La lista delle attività svolte si allarga all’assistenza sociale e sanitaria; ai trasporti su pulmini attrezzati per accompagnare chi non è autosufficiente verso i luoghi di cura, le cui richieste sono in aumento; il Convivio di Santa Toscana,  esperienza conviviale che a settembre rischia di concludersi per mancanza di fondi; il Bazar solidale; le iniziative ricreative e formative – dalle lezioni di informatica a quelle di lingua straniera – rivolte gratuitamente a giovani ed anziani del quartiere di Veronetta e all’intera città.

La Fevoss in numeri
477 volontari (al 31 dicembre 2015) dei quali 200 donne.
2 mila 268 le persone che, dal 1987 al 2015, hanno fatto esperienza di volontariato nella Fevoss.
Oltre 34 mila prestazioni erogate nel 2014 a fronte di più di 62 mila 500 ore donate dai volontari a vantaggio di circa 18 mila 700 assistiti (anno 2014). Quasi il 77% delle prestazioni è di carattere sociale.
Quasi 223 mila i chilometri percorsi dai 12 pulmini della onlus (anno 2014).

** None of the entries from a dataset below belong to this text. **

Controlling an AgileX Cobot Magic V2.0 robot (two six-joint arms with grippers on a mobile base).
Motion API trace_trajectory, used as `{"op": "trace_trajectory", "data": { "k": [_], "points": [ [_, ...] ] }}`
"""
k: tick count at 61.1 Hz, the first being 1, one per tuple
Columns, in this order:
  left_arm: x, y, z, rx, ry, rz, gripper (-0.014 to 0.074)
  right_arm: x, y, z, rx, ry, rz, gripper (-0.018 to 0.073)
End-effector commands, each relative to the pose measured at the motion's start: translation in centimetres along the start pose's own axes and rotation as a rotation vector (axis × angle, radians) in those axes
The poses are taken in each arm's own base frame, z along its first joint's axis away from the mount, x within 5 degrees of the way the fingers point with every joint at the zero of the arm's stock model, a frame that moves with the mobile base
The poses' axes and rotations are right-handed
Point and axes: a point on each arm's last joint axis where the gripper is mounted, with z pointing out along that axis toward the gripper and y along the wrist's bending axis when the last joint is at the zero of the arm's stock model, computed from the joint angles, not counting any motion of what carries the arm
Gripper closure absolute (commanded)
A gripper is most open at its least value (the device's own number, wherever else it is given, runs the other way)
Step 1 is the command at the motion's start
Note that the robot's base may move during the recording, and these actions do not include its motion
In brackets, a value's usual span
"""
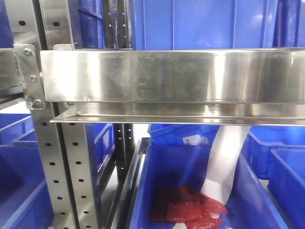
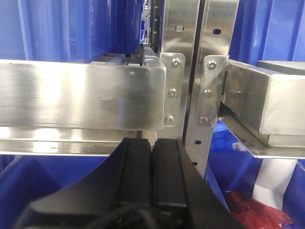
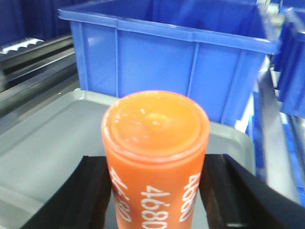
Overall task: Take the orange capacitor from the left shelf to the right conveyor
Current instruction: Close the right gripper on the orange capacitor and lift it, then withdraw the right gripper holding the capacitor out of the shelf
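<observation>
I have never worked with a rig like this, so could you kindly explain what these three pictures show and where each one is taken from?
This is a two-armed robot, and each picture comes from one of its cameras. The front camera looks at a shiny steel shelf on perforated uprights, with blue bins below; one holds red packets. The camera on the left wrist looks past the left gripper, whose black fingers are pressed together with nothing between them, at the same shelving. The camera on the right wrist shows the right gripper clamped on an orange capacitor printed "4680", held upright above a flat grey tray, with a blue bin behind. No conveyor is visible.
</observation>
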Motion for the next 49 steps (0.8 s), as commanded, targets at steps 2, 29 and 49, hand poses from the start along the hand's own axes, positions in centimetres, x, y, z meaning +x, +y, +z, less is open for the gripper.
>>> {"op": "trace_trajectory", "data": {
  "k": [2, 29, 49],
  "points": [
    [-1.0, 0.0, -0.1, 0.001, -0.103, -0.005, 0.0723, 0.1, -0.1, -3.2, 0.003, -0.137, -0.014, 0.0447],
    [-1.0, 0.0, -0.1, 0.001, -0.103, -0.005, 0.0723, 6.3, -0.3, -10.7, 0.007, -0.275, -0.010, 0.0447],
    [-1.0, 0.0, -0.1, 0.001, -0.103, -0.005, 0.0723, 6.4, -0.3, -11.7, 0.008, -0.315, -0.010, 0.0447]
  ]
}}
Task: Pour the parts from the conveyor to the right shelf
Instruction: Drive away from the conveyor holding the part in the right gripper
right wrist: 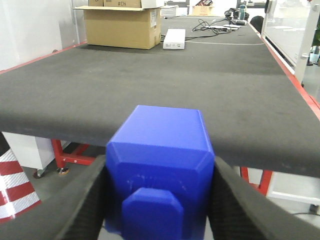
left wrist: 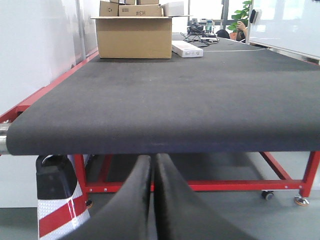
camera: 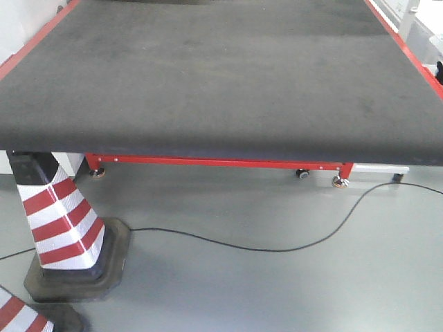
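Observation:
The conveyor's dark-grey belt (camera: pixel 221 76) with red rails fills the front view and lies ahead in both wrist views (left wrist: pixel 165 100) (right wrist: pixel 165 85). My right gripper (right wrist: pixel 160 200) is shut on the bright-blue block (right wrist: pixel 160 150), which sits between the black fingers (right wrist: pixel 87 205) with its stud facing the camera, held in front of and just below the belt's near edge. My left gripper (left wrist: pixel 153 172) is shut and empty, its fingers pressed together just below the belt's near edge. The right shelf is out of view. Neither gripper shows in the front view.
A red-and-white traffic cone (camera: pixel 62 221) stands on the floor at the belt's left front corner, a second cone (camera: pixel 21 315) at bottom left. A black cable (camera: pixel 277 247) crosses the floor. A cardboard box (left wrist: pixel 134 36) and a white device (left wrist: pixel 187 49) sit far back on the belt.

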Available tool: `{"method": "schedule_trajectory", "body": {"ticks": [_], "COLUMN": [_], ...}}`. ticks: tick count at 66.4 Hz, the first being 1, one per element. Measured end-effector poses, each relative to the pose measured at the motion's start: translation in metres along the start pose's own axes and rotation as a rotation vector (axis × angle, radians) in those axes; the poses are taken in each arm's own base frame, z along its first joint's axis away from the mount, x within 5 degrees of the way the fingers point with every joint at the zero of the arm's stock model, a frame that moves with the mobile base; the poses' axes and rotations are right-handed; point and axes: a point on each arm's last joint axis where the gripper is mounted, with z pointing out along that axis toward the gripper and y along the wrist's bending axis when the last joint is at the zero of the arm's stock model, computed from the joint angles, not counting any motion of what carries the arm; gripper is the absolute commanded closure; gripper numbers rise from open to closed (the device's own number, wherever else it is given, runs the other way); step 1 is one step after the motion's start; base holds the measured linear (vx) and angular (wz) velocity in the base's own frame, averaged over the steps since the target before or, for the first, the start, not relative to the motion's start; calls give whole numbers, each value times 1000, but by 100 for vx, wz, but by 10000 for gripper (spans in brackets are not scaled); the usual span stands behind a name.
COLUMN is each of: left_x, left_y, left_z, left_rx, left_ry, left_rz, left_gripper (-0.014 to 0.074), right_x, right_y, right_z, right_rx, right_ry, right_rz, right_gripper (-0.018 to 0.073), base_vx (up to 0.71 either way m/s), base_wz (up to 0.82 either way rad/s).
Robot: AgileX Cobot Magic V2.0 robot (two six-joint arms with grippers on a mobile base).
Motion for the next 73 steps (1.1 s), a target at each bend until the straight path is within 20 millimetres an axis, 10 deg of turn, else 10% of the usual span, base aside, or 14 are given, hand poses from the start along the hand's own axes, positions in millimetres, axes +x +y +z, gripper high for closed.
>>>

Trasporti su mezzi attrezzati che sono frutto di convenzioni (con Università degli Studi di Verona, Pia Opera Ciccarelli, Ulss 20), ma per la maggior parte, circa 9.000, arrivano su richiesta di privati cittadini non autosufficienti negli spostamenti.
Gli autisti volontari (60 nel 2014) hanno donato quasi 30 mila ore del proprio tempo, per aiutare oltre 13 mila utenti.
La rete solidale della Fevoss è presente in città: a Veronetta, Borgo Milano, Marzana, Ospedale Villa Santa Giuliana, Poiano, Porto San Pancrazio, San Michele (Noi x voi), Borgo Santa Croce, Santa Maria Regina (La sorgente); e in provincia a Belfiore (La luce), Bosco Chiesanuova, Bussolengo (Trasporto Filo Diretto Il Glicine), Buttapietra (San Giovanni Paolo II), Castel d’Azzano, Castelnuovo del Garda, Cerro, Concamarise, Costermano, Erbé, Gazzo, Mezzane di Sotto, San Giovanni Lupatoto, San Martino Buon Albergo, San Pietro Incariano – Bure, Sommacampagna, Sona, Zimella.